SCIC maintains that the district court erred in applying Minnesota law rather than Illinois law in determining its liability on the employees’ contracts. We agree.

The contracts here have “choice-of-law” provisions. Generally, Minnesota courts honor such provisions. The Minnesota Supreme Court has stated that it “is ‘committed to the rule’ that parties may agree that the law of another state shall govern their agreement.” Milliken & Co. v. Eagle Packaging Co., 295 N.W.2d 377, 380 n. 1 (Minn.1980) (quoting Combined Ins. Co. of Am. v. Bode, 247 Minn. 458, 464, 77 N.W.2d 533, 536 (1956)). The provisions’ meaning in the instant case is a question of law subject to de novo review. See Haarstad v. Graff, 517 N.W.2d 582, 584 (Minn.1994) (insurance contract interpretation and construction are questions of law, subject to de novo review).

The provision at issue here states: “This Contract is issued in, and shall be subject to the laws of the state in which the Contract is delivered.” The obvious question is: Where were the contracts delivered? The Employ *13 er’s Affiliated Trust of Illinois Agreement, which was expressly incorporated into the contracts by reference, 1 provides the answer: Illinois.

Several aspects of the agreement lead us to this conclusion. First, the agreement appoints Ford City Bank of Chicago, Illinois, as trustee. It then confers upon the trust’s administrator the duty to apply for policies, designate the trustee as policyholder, and deliver the policies to the trustee for safekeeping. Notably, the “Situs of Trust” provision states:

This Trust is accepted by the Trustee in the State of Illinois and all questions pertaining to its validity, construction and administration shall be determined in accordance with the laws of such state.

The trustee here stood as the original legal owner of the insurance contracts. It is domiciled in Illinois, and IA-Delaware delivered the original insurance contracts to the trustee in Illinois.

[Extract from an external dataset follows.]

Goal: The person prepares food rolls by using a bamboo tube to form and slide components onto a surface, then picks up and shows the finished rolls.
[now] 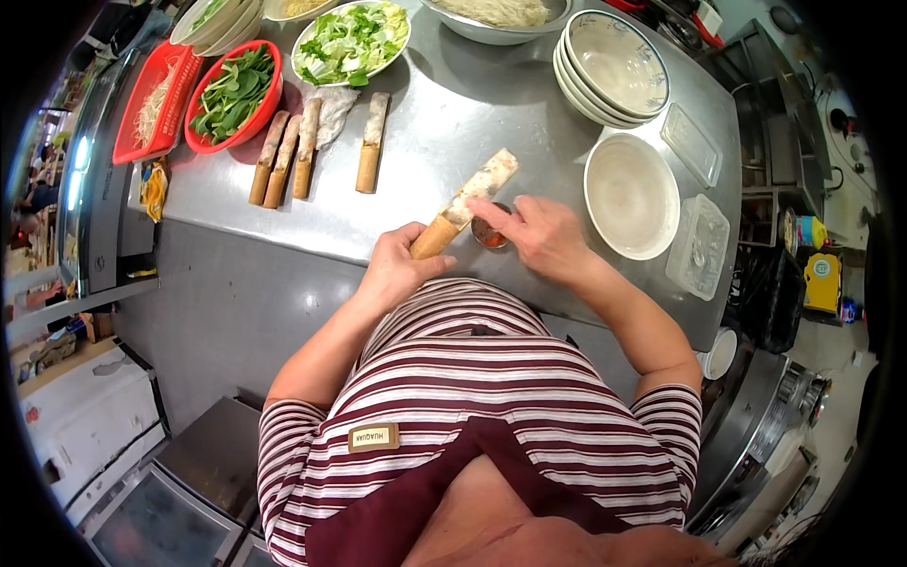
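Observation:
My left hand (402, 264) grips a half-cut bamboo tube (434, 237) by its whole lower end. The tube tilts up to the right, and a pale, speckled paste (489, 176) fills its cut-open part. The forefinger of my right hand (542, 234) reaches to the paste's near side; its other fingers are curled, and the palm is hidden. Partly behind that finger, a small metal cup (489, 235) with reddish contents stands on the steel table (453, 106). Further left lie three similar bamboo tubes (285, 159) side by side, and another filled tube (371, 145) lies apart from them.
At the back left are a red basin of green leaves (237, 99), a red basket of sprouts (152, 110) and a bowl of chopped lettuce (352, 44). Noodles fill a metal bowl (496, 14). Stacked bowls (615, 64), a white bowl (631, 195) and a plastic tub (698, 246) stand right.

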Demonstrator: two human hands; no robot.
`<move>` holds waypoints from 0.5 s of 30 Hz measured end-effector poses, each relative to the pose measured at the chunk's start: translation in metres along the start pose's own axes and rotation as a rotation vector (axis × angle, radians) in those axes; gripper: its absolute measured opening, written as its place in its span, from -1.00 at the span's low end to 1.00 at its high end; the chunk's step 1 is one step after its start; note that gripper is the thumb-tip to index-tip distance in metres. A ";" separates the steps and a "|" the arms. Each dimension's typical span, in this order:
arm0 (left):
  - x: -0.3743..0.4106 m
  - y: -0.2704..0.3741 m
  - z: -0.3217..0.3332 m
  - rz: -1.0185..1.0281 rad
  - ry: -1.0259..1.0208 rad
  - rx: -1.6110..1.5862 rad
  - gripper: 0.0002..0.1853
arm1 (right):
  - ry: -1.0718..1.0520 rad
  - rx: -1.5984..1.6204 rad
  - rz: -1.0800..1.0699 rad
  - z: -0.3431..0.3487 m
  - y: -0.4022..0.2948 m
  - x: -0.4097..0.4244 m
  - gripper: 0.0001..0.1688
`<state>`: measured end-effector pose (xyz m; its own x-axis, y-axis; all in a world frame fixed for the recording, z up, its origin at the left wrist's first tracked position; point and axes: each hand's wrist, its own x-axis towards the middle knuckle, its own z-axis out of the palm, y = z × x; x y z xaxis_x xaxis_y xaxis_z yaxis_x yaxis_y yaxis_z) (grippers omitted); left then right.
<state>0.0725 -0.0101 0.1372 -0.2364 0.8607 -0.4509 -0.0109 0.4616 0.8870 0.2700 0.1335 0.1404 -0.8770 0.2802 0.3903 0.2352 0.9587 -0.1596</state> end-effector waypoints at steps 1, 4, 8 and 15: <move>0.000 0.003 0.001 -0.011 -0.004 0.014 -0.72 | 0.002 0.042 0.001 0.004 -0.003 0.004 -0.31; 0.004 0.000 0.003 0.016 -0.013 0.027 -0.72 | -0.083 0.819 0.253 0.016 -0.017 0.009 -0.23; 0.004 0.001 0.002 0.020 -0.003 0.017 -0.72 | -0.566 1.650 0.828 -0.015 -0.014 0.018 -0.15; 0.010 -0.003 -0.003 0.008 0.001 -0.034 -0.75 | -0.489 1.486 0.837 -0.024 -0.004 0.011 -0.16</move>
<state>0.0671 -0.0035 0.1308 -0.2379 0.8639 -0.4439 -0.0424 0.4473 0.8934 0.2690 0.1341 0.1671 -0.8308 0.3208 -0.4549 0.3448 -0.3451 -0.8730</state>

Thus, the district court erred in applying Minnesota law in adjudicating the employees’ claims.

2. Fact Question

By summary judgment, the district court imposed liability on SCIC based on contractual obligations with the employees. It held that under Minnesota law, SCIC had failed to effectuate a novation to substitute IA-Illinois for its predecessor (IA-Delaware). SCIC contends that, viewing the evidence in the light most favorable to it, a reasonable person could have found that a novation had occurred and, accordingly, that the district court erred in granting summary judgment in favor of the employees. Again, we agree.

Illinois courts have held that a novation occurs when a creditor agrees to substitute one debtor for another, thereby replacing the old obligation with a new and enforceable agreement. Printing Mach. Maintenance v. Carton Prods., 15 Ill.App.2d 543, 147 N.E.2d 443, 448 (1957). The parties’ intent will determine whether a novation has been accomplished. Lechleiter v. Lechleiter, 330 Ill.App. 517, 71 N.E.2d 845, 848 (1947). Ultimately, the trier of fact is to determine, after reviewing all underlying circumstances, “whether the creditor has impliedly assented to the discharge of the original debtor.” Phillips & Arnold, Inc. v. Frederick J. Borgsmiller, Inc., 123 Ill.App.3d 95, 78 Ill.Dec. 805, 810,

Related

Vetter v. Security Continental Insurance Co.
567 N.W.2d 516 (Supreme Court of Minnesota, 1997)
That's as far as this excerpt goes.